Bot cluster detection
Pure bots frequently show up as pairs with 95%+ agreement_rate over 30-40 shared tokens. They're not information sources — they're algorithmic reactors. If your strategy is "follow where smart humans are buying first," you want to exclude bot clusters from your KOL feed.
Identify a bot-dominated pair once, and both wallets can be tagged as bot-suspect in your downstream pipeline.
Spotting new alpha cohorts
Periodic sweeps at ?period=7d surface which KOLs have recently started co-trading.
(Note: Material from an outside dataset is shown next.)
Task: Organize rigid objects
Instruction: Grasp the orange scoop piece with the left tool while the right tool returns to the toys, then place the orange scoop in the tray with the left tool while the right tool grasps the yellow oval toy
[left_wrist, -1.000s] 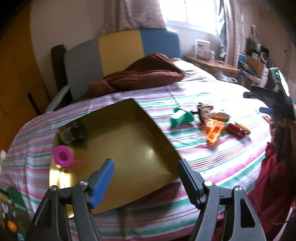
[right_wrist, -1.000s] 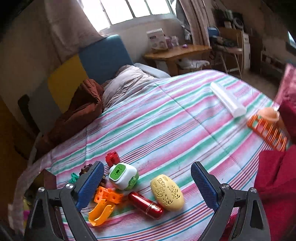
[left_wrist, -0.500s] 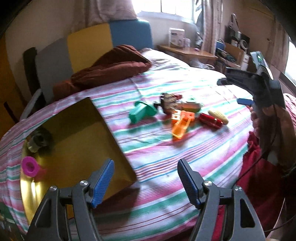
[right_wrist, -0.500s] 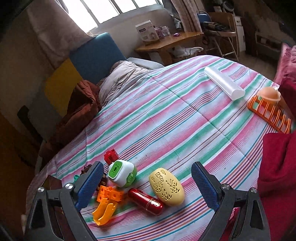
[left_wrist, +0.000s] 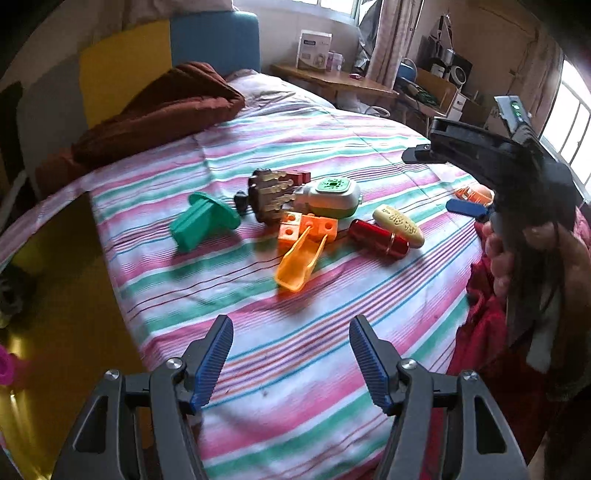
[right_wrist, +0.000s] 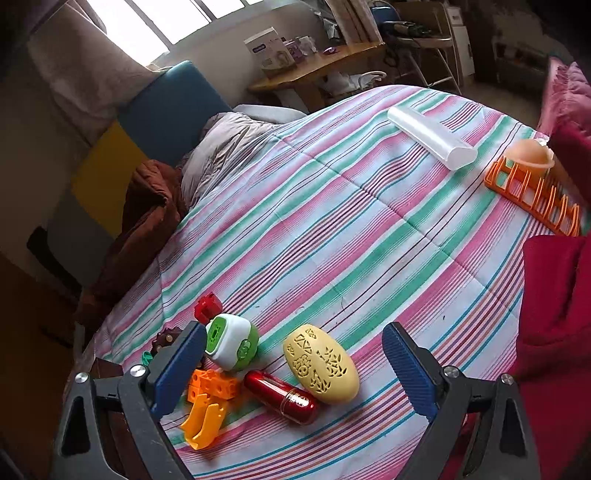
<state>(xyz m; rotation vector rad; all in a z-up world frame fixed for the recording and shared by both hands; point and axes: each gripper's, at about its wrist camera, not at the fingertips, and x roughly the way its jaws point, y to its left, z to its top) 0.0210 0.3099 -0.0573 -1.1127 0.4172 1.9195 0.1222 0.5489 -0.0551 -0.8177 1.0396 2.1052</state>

If two wallets that didn't appear together in 30d data now pair at 70% agreement over 5 shared tokens in the last week, something changed — a new group formed, someone got added to a chat, a new tooling stack went live. Worth watching those pairs for the tokens they collectively signal. To find out which member of a cluster actually fires first on a given mint, cross-reference the KOL entry-order endpoint, which ranks every tracked wallet by buy timestamp.
Independence-check before a paid subscription
Before you subscribe to a KOL's signal service or copy-trade group, check their pair affinity against other KOLs you already follow. If they pair at 80%+ with someone you already track, you're paying for redundant signal.
Worked example: the "coordinated sell" trap
Suppose you've copy-traded a wallet that's been great on buys. You keep getting good entries. Then one day the wallet sells a position and you take a loss. You later discover the sell was triggered by 6 other KOLs dumping the same token within 5 minutes — a coordinated exit you didn't see coming.
A high agreement_rate pair on sells is just as meaningful as on buys. If your copy-trade target pairs at 85% with 4 other KOLs, every sell they make could be group-triggered. That doesn't make the signal bad — but it does mean you should either copy the whole cluster or none of them, never just one.
Missing transitive clusters. If A and B pair at 80%, and B and C pair at 80%, A and C are probably in the same cluster even if their direct pair is lower. Build the full graph from /kol/pairs data, not just the top pair list.